The advent of text-to-video models has been one of the many AI miracles that came from the past year. From SORA to VEO-2, we have seen some truly incredible models hit the closed source market. These models are capable of generating videos of all kinds, including photorealism, animation, professional looking effects, and much more. Like everything else seemingly follows in Deep Learning, the open-source development community has followed the success of these closed sourced models closely & open-source models are always trying to achieve the same video quality and prompt fidelity.
Recently, we have seen the release of two notable AI text-to-video models that are making waves like Stable Diffusion once did. These are specifically the LTX and HunyuanVideo text-to-video models. LTX’s low RAM requirements and HunYuan’s versatility and trainability have surged the popularity of text-to-video models to levels higher than ever.
In this series of articles, we will discuss how to use these incredible models on DigitalOcean’s NVIDIA GPU enabled GPU Droplets; first, by taking a deeper look at HunyuanVideo. Readers can expect to leave this first article with a firmer understanding of how HunyuanVideo and related next-generation text-to-video models work under the hood. After covering the underlying theory, we will provide a demo showing how to get started running the model.
Follow along to learn how to create your own incredible videos with HunyuanVideo and DigitalOcean.
HunyuanVideo is, arguably, the first open-source model to rival competitive closed source models for text-to-video image generation. To achieve this success, HunyuanVideo’s research team made several considerations with regard to its data organization and the pipeline architecture.
The data itself was carefully curated and refined in order to only use the most informative training videos with extremely dense descriptions in text. First, the video data was aggregated from several sources. Then, this data was parsed using a series of hierarchical refinements for each resolution, 256p, 360p, 540p, and 720p. These filtration steps focused on removing any data from the original source that had traits that were undesirable, and finished with a final step of manual selection. After selecting the video data manually, the researchers developed a proprietary VLM to handle the task of creating descriptions for each video for each of the following categories: a short description, a dense description, and descriptions of the background, style, shot-type, lighting, and atmosphere of each video. These structured captions provide the textual basis for training and inference.
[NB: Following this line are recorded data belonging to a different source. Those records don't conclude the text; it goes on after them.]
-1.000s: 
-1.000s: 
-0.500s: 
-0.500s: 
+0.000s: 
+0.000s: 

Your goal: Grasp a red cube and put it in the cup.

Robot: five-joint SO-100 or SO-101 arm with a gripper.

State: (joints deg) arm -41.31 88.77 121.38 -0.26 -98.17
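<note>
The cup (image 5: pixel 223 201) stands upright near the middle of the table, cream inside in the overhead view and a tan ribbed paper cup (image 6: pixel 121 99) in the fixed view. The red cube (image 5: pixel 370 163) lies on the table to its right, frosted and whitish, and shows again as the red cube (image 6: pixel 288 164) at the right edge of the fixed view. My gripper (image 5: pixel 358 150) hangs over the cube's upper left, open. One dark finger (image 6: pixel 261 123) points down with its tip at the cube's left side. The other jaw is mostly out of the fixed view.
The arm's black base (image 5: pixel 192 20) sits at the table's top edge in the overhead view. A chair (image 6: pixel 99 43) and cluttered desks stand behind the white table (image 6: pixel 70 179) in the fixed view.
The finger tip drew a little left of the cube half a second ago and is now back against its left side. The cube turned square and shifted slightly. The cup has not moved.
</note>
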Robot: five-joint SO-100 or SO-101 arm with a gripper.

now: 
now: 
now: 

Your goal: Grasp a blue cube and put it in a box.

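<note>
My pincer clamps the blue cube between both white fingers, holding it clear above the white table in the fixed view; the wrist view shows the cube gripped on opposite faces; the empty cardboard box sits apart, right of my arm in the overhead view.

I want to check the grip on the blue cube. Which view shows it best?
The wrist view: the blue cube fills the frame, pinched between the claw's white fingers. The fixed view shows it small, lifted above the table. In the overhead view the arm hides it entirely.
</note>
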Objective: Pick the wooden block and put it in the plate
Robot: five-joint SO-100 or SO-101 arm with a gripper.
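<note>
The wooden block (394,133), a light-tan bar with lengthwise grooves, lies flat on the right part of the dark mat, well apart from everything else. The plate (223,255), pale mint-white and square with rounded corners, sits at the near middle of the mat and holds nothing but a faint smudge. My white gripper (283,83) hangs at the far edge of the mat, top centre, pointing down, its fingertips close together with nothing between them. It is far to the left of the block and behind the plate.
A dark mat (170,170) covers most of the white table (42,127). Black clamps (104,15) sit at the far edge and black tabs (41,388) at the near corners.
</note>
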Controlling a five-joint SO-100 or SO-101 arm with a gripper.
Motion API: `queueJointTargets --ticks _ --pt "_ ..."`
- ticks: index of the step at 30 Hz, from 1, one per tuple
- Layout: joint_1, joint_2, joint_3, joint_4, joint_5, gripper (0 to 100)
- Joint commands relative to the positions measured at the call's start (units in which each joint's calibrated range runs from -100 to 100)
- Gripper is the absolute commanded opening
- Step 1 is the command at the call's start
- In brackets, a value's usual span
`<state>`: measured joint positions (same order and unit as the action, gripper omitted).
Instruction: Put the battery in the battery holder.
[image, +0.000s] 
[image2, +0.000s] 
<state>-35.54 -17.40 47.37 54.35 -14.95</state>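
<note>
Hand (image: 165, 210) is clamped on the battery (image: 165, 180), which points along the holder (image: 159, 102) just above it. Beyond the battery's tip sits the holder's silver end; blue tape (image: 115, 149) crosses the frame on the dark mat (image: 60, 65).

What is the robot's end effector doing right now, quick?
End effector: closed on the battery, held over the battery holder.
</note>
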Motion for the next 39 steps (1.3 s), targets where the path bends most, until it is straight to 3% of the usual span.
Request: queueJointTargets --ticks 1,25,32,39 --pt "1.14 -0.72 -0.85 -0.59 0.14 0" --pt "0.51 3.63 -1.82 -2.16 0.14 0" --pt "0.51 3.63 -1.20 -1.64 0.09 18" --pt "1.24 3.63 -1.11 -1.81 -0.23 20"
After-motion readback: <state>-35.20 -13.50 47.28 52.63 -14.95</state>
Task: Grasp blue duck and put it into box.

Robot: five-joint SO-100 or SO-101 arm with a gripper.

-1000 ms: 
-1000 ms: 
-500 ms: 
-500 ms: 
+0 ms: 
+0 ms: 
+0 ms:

Let’s now look at the model architecture. HunyuanVideo is a powerful video generative model with over 13 billion parameters, one of the largest available to the open-source community. The model was trained on a spatial-temporally compressed latent space, which was compressed using a Causal 3D VAE. The text prompts were then encoded using a large language model, and used as the condition. To generate the image, the Gaussian noise and condition are taken as input, and the model generates an output latent, which is decoded into images or videos through the 3D VAE decoder. (Source)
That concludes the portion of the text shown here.